## Items from a data source

· · · · ·

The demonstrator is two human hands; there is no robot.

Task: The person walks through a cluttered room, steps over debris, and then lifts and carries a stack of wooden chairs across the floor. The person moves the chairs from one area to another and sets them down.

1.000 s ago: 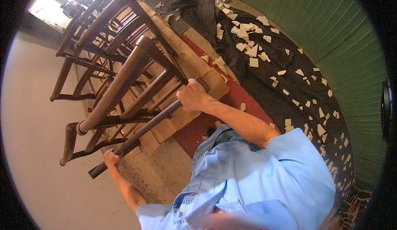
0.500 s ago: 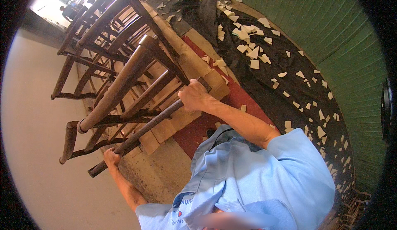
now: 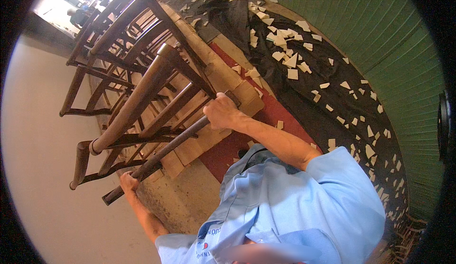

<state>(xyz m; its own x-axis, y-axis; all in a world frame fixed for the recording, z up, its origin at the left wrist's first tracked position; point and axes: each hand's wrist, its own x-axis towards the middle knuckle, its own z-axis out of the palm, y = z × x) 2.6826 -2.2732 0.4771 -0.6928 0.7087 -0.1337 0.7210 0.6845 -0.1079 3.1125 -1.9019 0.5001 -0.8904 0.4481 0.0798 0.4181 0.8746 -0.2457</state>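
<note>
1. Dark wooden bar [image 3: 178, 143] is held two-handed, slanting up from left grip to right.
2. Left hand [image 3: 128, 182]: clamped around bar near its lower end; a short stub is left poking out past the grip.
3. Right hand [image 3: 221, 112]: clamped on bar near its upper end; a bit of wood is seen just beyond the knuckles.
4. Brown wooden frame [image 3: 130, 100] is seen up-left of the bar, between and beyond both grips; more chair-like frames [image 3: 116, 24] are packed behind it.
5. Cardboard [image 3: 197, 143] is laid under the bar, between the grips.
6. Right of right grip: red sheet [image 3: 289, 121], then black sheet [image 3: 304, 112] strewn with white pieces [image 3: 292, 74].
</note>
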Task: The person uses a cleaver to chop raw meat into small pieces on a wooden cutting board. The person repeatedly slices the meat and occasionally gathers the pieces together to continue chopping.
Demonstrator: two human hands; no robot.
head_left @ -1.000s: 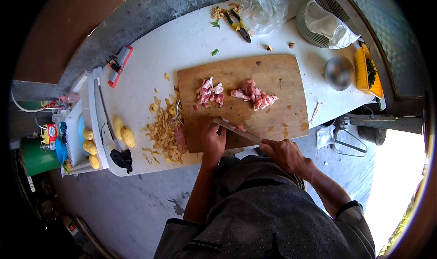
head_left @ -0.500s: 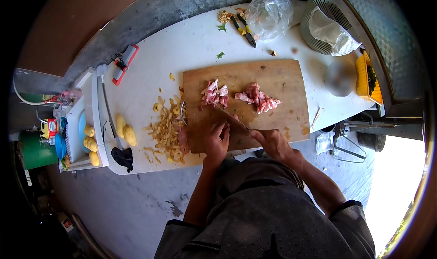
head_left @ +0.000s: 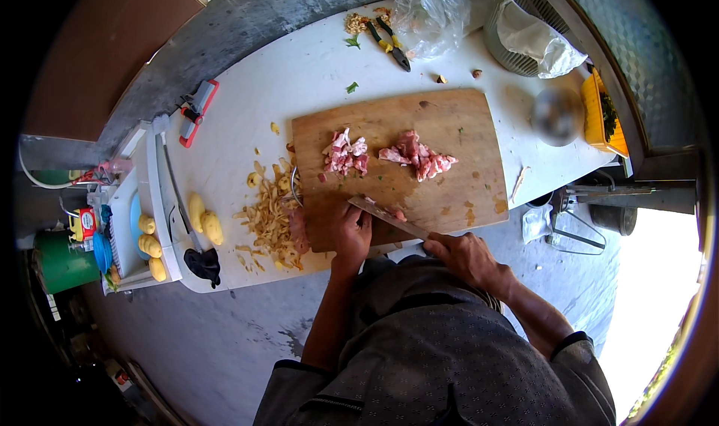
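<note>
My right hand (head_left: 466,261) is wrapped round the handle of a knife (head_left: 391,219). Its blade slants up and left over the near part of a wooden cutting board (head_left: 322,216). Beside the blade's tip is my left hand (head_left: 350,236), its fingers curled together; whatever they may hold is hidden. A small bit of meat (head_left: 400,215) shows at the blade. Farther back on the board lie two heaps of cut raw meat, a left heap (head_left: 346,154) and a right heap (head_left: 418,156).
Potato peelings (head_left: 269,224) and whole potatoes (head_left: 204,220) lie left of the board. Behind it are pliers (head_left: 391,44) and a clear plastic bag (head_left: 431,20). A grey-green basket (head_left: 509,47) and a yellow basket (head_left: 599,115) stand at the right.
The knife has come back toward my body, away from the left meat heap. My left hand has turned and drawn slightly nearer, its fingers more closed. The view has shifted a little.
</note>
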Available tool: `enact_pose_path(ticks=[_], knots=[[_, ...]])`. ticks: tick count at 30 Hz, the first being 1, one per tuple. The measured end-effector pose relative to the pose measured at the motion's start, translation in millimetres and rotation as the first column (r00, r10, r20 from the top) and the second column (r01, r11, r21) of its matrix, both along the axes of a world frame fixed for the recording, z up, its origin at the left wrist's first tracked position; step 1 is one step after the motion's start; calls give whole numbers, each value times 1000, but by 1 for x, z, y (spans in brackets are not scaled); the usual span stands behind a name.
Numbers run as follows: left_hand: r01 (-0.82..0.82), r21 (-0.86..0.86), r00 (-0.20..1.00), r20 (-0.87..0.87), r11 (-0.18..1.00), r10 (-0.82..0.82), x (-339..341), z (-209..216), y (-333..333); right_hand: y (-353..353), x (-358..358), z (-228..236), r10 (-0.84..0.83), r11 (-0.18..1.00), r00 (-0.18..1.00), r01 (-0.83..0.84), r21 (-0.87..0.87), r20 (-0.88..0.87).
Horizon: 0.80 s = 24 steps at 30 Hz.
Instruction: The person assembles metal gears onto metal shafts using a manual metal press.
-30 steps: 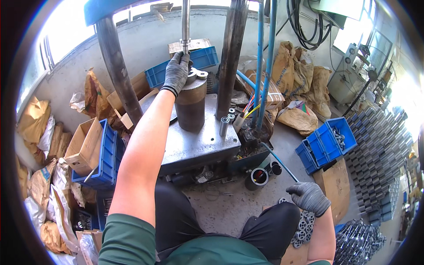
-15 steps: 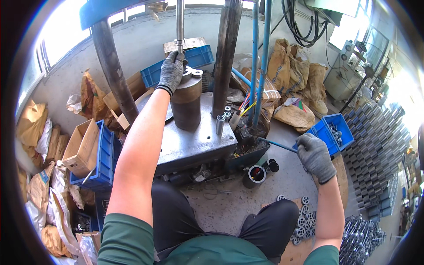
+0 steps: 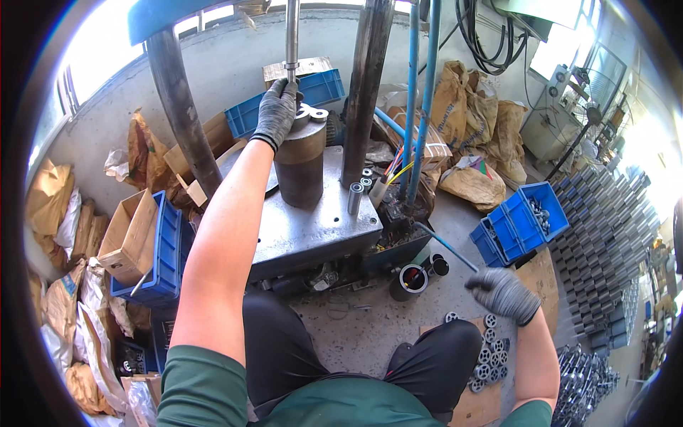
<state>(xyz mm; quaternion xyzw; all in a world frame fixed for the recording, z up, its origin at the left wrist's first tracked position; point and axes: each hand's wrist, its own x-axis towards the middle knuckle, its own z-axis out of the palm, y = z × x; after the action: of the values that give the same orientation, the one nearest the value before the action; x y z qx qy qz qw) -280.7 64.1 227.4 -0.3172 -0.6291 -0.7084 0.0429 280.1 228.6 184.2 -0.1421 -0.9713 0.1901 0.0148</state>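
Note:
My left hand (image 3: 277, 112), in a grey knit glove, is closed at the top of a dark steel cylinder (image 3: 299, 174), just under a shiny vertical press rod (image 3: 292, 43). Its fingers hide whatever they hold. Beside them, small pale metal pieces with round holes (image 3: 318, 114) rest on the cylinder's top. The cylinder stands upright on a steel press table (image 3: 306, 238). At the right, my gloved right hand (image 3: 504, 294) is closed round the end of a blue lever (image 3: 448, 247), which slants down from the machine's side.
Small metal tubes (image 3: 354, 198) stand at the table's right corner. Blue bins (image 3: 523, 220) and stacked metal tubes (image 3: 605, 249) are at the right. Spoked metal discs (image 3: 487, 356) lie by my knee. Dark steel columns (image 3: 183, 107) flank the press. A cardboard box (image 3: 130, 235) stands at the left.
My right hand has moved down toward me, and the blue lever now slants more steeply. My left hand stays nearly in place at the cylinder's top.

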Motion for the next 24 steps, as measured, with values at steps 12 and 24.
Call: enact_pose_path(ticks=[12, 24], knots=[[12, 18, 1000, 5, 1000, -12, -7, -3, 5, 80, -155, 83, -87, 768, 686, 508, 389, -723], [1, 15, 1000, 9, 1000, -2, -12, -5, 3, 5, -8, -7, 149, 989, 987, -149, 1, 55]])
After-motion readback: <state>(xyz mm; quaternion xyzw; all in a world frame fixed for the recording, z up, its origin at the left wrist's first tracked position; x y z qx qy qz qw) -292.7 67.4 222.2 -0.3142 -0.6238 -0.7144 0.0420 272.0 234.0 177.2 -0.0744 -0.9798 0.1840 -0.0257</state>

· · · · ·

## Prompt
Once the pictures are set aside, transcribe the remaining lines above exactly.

## Solution to the exercise
The demonstrator is two human hands; there is no robot.

Task: The person walks through a cluttered room, steps over debris, and then lifts and carries a stack of wooden chairs across the floor. The person moves the chairs from one area to another and sets them down.

1.000 s ago: 
0.500 s ago: 
now: 

<state>(xyz m; its own x-axis, y-axis; all in a world frame fixed for the recording, z up, its origin at the left wrist's first tracked position; point and axes: each hand's wrist, its own x-axis towards the middle knuckle, its own z-axis out of the palm, y = z × x) 2.6826 -2.2732 0.4771 -0.6928 0.7087 -0.1337 0.7210 0.6845 -0.1079 3.1125 -1.9019 0.5001 -0.8904 0.4481 0.0798 0.4181 0.8746 -0.2457</state>
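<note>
1. Dark wooden bar [image 3: 178, 143] is held two-handed, slanting up from left grip to right.
2. Left hand [image 3: 128, 182]: clamped around bar near its lower end; a short stub is left poking out past the grip.
3. Right hand [image 3: 221, 112]: clamped on bar near its upper end; a bit of wood is seen just beyond the knuckles.
4. Brown wooden frame [image 3: 130, 100] is seen up-left of the bar, between and beyond both grips; more chair-like frames [image 3: 116, 24] are packed behind it.
5. Cardboard [image 3: 197, 143] is laid under the bar, between the grips.
6. Right of right grip: red sheet [image 3: 289, 121], then black sheet [image 3: 304, 112] strewn with white pieces [image 3: 292, 74].
</note>
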Task: The person uses a cleaver to chop raw meat into small pieces on a wooden cutting board. The person repeatedly slices the meat and occasionally gathers the pieces together to continue chopping.
Demonstrator: two human hands; no robot.
head_left @ -1.000s: 
head_left @ -0.500s: 
head_left @ +0.000s: 
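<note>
My right hand (head_left: 466,261) is wrapped round the handle of a knife (head_left: 391,219). Its blade slants up and left over the near part of a wooden cutting board (head_left: 322,216). Beside the blade's tip is my left hand (head_left: 350,236), its fingers curled together; whatever they may hold is hidden. A small bit of meat (head_left: 400,215) shows at the blade. Farther back on the board lie two heaps of cut raw meat, a left heap (head_left: 346,154) and a right heap (head_left: 418,156).
Potato peelings (head_left: 269,224) and whole potatoes (head_left: 204,220) lie left of the board. Behind it are pliers (head_left: 391,44) and a clear plastic bag (head_left: 431,20). A grey-green basket (head_left: 509,47) and a yellow basket (head_left: 599,115) stand at the right.
The knife has come back toward my body, away from the left meat heap. My left hand has turned and drawn slightly nearer, its fingers more closed. The view has shifted a little.
</note>
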Available tool: `enact_pose_path(ticks=[_], knots=[[_, ...]])`. ticks: tick count at 30 Hz, the first being 1, one per tuple. The measured end-effector pose relative to the pose measured at the motion's start, translation in millimetres and rotation as the first column (r00, r10, r20 from the top) and the second column (r01, r11, r21) of its matrix, both along the axes of a world frame fixed for the recording, z up, its origin at the left wrist's first tracked position; step 1 is one step after the motion's start; calls give whole numbers, each value times 1000, but by 1 for x, z, y (spans in brackets are not scaled); the usual span stands behind a name.
Numbers run as follows: left_hand: r01 (-0.82..0.82), r21 (-0.86..0.86), r00 (-0.20..1.00), r20 (-0.87..0.87), r11 (-0.18..1.00), r10 (-0.82..0.82), x (-339..341), z (-209..216), y (-333..333); right_hand: y (-353..353), x (-358..358), z (-228..236), r10 (-0.84..0.83), r11 (-0.18..1.00), r00 (-0.18..1.00), r01 (-0.83..0.84), r21 (-0.87..0.87), r20 (-0.88..0.87).
Horizon: 0.80 s = 24 steps at 30 Hz.
Instruction: The person assembles metal gears onto metal shafts using a manual metal press.
-30 steps: 
-15 steps: 
+0 steps: 
<state>(xyz mm; quaternion xyzw; all in a world frame fixed for the recording, z up, its origin at the left wrist's first tracked position; point and axes: each hand's wrist, its own x-axis towards the middle knuckle, its own z-axis out of the palm, y = z × x; after the action: of the values that give the same orientation, the one nearest the value before the action; x y z qx qy qz qw) -280.7 64.1 227.4 -0.3172 -0.6291 -0.7084 0.0429 280.1 228.6 184.2 -0.1421 -0.9713 0.1901 0.0148</state>
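Note:
My left hand (image 3: 277, 112), in a grey knit glove, is closed at the top of a dark steel cylinder (image 3: 299, 174), just under a shiny vertical press rod (image 3: 292, 43). Its fingers hide whatever they hold. Beside them, small pale metal pieces with round holes (image 3: 318, 114) rest on the cylinder's top. The cylinder stands upright on a steel press table (image 3: 306, 238). At the right, my gloved right hand (image 3: 504, 294) is closed round the end of a blue lever (image 3: 448, 247), which slants down from the machine's side.
Small metal tubes (image 3: 354, 198) stand at the table's right corner. Blue bins (image 3: 523, 220) and stacked metal tubes (image 3: 605, 249) are at the right. Spoked metal discs (image 3: 487, 356) lie by my knee. Dark steel columns (image 3: 183, 107) flank the press. A cardboard box (image 3: 130, 235) stands at the left.
My right hand has moved down toward me, and the blue lever now slants more steeply. My left hand stays nearly in place at the cylinder's top.
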
Motion for the next 24 steps, as measured, with values at steps 12 and 24.
Call: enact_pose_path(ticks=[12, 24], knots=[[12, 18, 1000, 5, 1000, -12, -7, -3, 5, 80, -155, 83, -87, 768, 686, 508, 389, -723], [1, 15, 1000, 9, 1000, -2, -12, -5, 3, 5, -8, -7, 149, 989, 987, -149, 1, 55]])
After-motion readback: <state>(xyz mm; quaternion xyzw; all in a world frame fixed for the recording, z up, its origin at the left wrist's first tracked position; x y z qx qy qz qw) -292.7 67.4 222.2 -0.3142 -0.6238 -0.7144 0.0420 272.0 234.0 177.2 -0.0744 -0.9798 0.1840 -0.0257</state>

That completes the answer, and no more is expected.